**What you should do:** Nothing but the text belongs in the answer: the listing below, copied exactly, without pictures.

◆ ◆ ◆ ◆

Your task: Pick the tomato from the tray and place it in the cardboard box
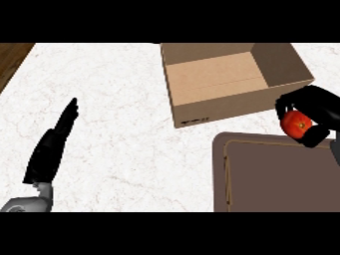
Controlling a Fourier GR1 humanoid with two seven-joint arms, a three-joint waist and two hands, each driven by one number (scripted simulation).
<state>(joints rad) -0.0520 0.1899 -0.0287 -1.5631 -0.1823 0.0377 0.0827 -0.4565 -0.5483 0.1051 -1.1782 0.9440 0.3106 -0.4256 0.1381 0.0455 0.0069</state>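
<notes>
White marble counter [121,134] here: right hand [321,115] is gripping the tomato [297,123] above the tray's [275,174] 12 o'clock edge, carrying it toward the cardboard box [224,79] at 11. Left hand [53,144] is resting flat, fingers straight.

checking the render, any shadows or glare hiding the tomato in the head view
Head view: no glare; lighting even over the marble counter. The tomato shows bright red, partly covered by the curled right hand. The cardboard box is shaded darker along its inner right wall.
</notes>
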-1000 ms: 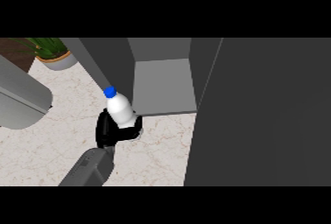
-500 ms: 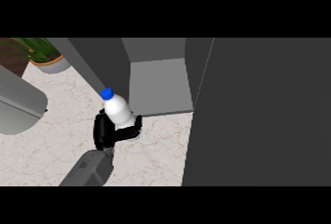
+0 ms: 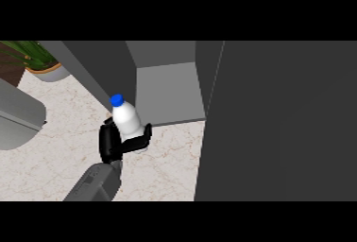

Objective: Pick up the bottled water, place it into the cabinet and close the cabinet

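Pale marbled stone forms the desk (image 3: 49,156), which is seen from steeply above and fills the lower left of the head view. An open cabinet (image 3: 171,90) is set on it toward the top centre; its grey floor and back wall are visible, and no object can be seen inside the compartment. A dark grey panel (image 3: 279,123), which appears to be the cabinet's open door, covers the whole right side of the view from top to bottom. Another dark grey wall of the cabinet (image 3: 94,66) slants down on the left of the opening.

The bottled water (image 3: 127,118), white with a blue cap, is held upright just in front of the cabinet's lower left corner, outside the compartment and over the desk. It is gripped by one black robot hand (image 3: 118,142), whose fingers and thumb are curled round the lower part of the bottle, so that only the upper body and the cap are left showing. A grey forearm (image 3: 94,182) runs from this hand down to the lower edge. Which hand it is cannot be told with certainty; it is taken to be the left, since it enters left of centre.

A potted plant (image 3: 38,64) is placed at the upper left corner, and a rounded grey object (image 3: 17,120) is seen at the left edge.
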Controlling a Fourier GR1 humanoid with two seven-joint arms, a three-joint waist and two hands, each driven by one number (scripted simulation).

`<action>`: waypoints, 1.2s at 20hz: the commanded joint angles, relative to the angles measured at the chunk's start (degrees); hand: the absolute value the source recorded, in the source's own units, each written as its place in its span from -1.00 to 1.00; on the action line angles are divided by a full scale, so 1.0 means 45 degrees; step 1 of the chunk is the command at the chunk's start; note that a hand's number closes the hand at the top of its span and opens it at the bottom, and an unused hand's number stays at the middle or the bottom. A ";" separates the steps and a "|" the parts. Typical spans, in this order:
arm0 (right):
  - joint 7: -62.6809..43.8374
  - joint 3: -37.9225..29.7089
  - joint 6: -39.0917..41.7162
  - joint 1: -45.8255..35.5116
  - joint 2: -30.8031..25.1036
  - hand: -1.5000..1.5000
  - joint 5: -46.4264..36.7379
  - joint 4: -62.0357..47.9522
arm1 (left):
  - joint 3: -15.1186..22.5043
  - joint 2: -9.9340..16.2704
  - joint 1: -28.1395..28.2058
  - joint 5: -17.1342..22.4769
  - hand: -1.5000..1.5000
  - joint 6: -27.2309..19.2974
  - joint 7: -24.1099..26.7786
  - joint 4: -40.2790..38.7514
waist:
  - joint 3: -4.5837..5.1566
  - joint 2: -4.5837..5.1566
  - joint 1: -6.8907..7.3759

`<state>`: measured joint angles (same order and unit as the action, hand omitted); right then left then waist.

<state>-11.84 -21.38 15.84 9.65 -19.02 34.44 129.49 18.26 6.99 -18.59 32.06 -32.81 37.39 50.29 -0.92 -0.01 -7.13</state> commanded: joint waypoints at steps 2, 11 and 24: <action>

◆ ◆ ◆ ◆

**Exercise solution:**
Your task: Pick the tomato from the tray and place it in the cardboard box
Controlling a Fourier GR1 humanoid with two seven-joint arms, a three-joint waist and two hands, each driven by one number (scripted simulation).
<state>(joints rad) -0.0520 0.1899 -0.0287 -1.5631 -0.1823 0.0377 0.0827 -0.4565 -0.5483 0.1051 -1.1782 0.9440 0.3106 -0.4256 0.1381 0.0455 0.0069</state>
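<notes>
White marble counter [121,134] here: right hand [321,115] is gripping the tomato [297,123] above the tray's [275,174] 12 o'clock edge, carrying it toward the cardboard box [224,79] at 11. Left hand [53,144] is resting flat, fingers straight.

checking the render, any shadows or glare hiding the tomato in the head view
Head view: no glare; lighting even over the marble counter. The tomato shows bright red, partly covered by the curled right hand. The cardboard box is shaded darker along its inner right wall.
</notes>
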-1000 ms: 
-500 ms: 
+0 ms: 

Objective: Pick up the bottled water, place it into the cabinet and close the cabinet

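Pale marbled stone forms the desk (image 3: 49,156), which is seen from steeply above and fills the lower left of the head view. An open cabinet (image 3: 171,90) is set on it toward the top centre; its grey floor and back wall are visible, and no object can be seen inside the compartment. A dark grey panel (image 3: 279,123), which appears to be the cabinet's open door, covers the whole right side of the view from top to bottom. Another dark grey wall of the cabinet (image 3: 94,66) slants down on the left of the opening.

The bottled water (image 3: 127,118), white with a blue cap, is held upright just in front of the cabinet's lower left corner, outside the compartment and over the desk. It is gripped by one black robot hand (image 3: 118,142), whose fingers and thumb are curled round the lower part of the bottle, so that only the upper body and the cap are left showing. A grey forearm (image 3: 94,182) runs from this hand down to the lower edge. Which hand it is cannot be told with certainty; it is taken to be the left, since it enters left of centre.

A potted plant (image 3: 38,64) is placed at the upper left corner, and a rounded grey object (image 3: 17,120) is seen at the left edge.
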Controlling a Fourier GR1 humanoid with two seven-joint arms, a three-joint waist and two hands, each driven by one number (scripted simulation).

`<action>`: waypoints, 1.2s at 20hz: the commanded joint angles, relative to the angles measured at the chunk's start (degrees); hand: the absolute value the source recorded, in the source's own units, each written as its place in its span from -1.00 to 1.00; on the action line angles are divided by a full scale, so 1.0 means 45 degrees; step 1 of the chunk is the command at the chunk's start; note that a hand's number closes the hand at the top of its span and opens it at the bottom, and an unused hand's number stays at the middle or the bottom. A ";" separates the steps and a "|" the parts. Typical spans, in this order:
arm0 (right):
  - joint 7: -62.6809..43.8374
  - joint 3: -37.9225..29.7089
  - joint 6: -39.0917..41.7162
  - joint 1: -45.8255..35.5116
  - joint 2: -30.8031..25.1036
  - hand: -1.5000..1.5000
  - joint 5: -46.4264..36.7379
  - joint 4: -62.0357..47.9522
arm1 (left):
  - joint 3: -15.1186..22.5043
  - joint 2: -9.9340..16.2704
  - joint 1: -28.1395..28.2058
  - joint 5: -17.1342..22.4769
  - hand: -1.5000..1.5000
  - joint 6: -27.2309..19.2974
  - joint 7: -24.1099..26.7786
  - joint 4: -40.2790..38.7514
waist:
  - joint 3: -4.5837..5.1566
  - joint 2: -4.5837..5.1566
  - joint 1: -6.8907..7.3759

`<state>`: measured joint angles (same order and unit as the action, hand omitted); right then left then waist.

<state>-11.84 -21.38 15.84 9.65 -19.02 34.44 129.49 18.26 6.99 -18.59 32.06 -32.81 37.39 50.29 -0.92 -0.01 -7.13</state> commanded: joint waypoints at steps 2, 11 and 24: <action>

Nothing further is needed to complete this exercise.